Your instructions: Print this span of the material below exactly: the line with "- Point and", the line with "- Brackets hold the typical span", and every line between them, but nothing else.
====== Data shown
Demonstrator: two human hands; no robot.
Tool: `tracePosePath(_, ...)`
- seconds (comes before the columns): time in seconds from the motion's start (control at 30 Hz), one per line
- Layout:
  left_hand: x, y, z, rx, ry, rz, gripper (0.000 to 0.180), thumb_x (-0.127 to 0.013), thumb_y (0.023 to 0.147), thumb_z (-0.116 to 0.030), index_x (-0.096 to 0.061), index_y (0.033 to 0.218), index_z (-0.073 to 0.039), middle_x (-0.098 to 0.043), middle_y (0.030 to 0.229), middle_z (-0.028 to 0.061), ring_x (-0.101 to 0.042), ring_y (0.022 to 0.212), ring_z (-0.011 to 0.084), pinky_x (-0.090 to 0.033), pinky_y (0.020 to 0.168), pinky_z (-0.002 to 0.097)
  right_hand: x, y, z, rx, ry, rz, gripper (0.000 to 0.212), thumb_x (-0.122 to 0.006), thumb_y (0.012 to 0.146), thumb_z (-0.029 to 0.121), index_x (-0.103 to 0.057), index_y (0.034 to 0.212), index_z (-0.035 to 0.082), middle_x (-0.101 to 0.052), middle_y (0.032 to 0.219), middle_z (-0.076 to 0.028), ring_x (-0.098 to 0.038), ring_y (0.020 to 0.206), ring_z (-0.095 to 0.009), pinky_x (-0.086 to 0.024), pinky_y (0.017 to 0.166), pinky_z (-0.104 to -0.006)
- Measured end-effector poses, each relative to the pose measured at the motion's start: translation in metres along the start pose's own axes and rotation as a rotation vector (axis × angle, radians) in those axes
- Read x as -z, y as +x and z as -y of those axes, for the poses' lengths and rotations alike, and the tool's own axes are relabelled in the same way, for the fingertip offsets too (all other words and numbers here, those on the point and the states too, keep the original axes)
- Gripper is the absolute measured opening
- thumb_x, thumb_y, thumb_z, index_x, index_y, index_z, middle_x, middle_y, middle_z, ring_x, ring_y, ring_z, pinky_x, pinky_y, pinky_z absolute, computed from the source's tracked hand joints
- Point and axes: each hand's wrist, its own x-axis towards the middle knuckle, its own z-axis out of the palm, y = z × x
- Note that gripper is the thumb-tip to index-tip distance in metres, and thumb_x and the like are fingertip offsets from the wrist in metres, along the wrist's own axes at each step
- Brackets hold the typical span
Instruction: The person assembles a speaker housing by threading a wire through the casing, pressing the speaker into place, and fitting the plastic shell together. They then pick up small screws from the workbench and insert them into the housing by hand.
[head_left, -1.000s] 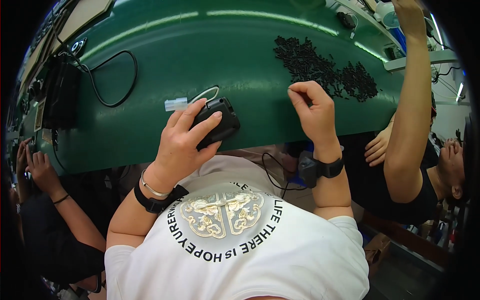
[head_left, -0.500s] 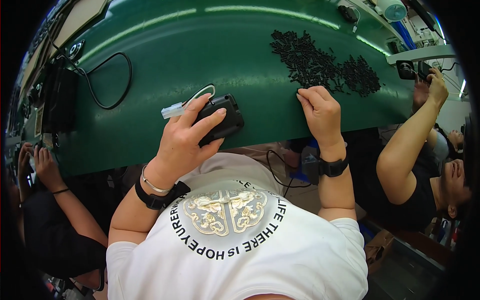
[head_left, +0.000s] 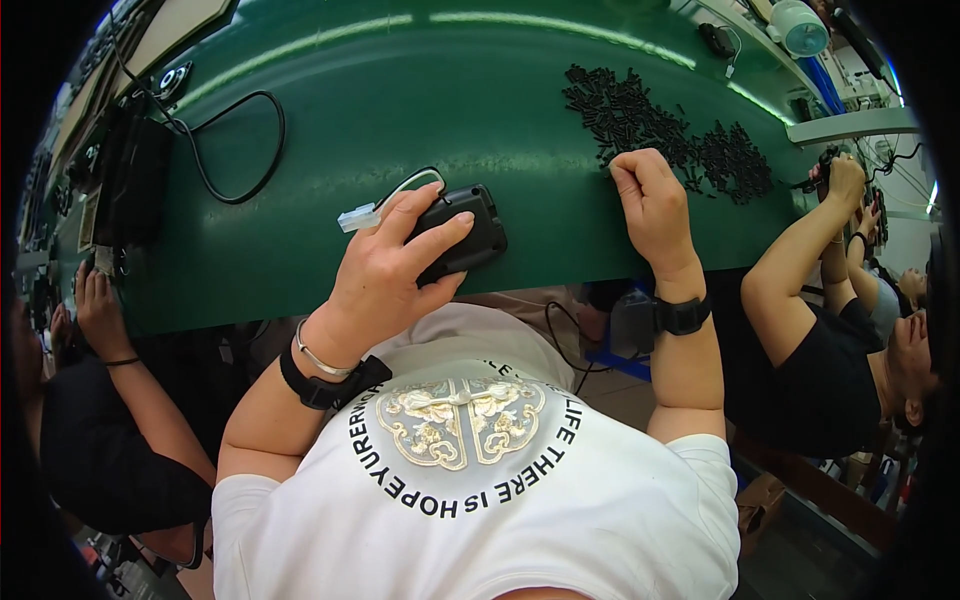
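Worker's view over a green worktop (head_left: 400, 110), from near to far. Nearest, the person's white shirt (head_left: 480, 540), with a black strap (head_left: 683, 316) on the right wrist. The left hand (head_left: 385, 262) is curved around a black device (head_left: 480, 235), fingers spread over its upper face and thumb at its near edge; the device is located near the worktop's front edge, left of the right hand (head_left: 655, 205). A pale connector (head_left: 359, 218) on a thin lead lies beside the left fingers. The right hand has thumb and forefinger drawn together just beside the larger heap of small black pieces (head_left: 630, 112); whether it grips one cannot be told. Farther left, a black cable (head_left: 282, 130) forms a loop; at far right stands a lamp (head_left: 800, 28)
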Motion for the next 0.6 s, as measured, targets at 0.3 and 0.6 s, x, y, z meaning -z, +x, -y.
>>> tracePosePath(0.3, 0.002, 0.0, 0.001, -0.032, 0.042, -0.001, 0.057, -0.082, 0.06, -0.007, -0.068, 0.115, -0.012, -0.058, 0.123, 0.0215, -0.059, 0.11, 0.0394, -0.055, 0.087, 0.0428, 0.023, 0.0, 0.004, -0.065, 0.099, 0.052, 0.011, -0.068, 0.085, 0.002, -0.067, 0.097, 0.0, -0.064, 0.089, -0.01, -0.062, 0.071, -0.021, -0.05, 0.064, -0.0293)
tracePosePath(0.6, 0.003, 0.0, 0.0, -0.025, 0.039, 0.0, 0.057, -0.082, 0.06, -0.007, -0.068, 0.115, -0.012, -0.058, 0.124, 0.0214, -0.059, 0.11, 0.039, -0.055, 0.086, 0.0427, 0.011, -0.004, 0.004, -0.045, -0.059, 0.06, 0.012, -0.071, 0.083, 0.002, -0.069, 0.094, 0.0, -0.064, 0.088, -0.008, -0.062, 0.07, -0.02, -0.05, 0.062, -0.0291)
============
Your solution:
- Point and axes: each hand's wrist, its own x-axis towards the middle knuckle, its own z-axis out of the palm, y = z × x
- Note that gripper is the thumb-tip to index-tip distance in metres, and thumb_x and the like are fingertip offsets from the wrist in metres, along the wrist's own axes at each step
- Brackets hold the typical span

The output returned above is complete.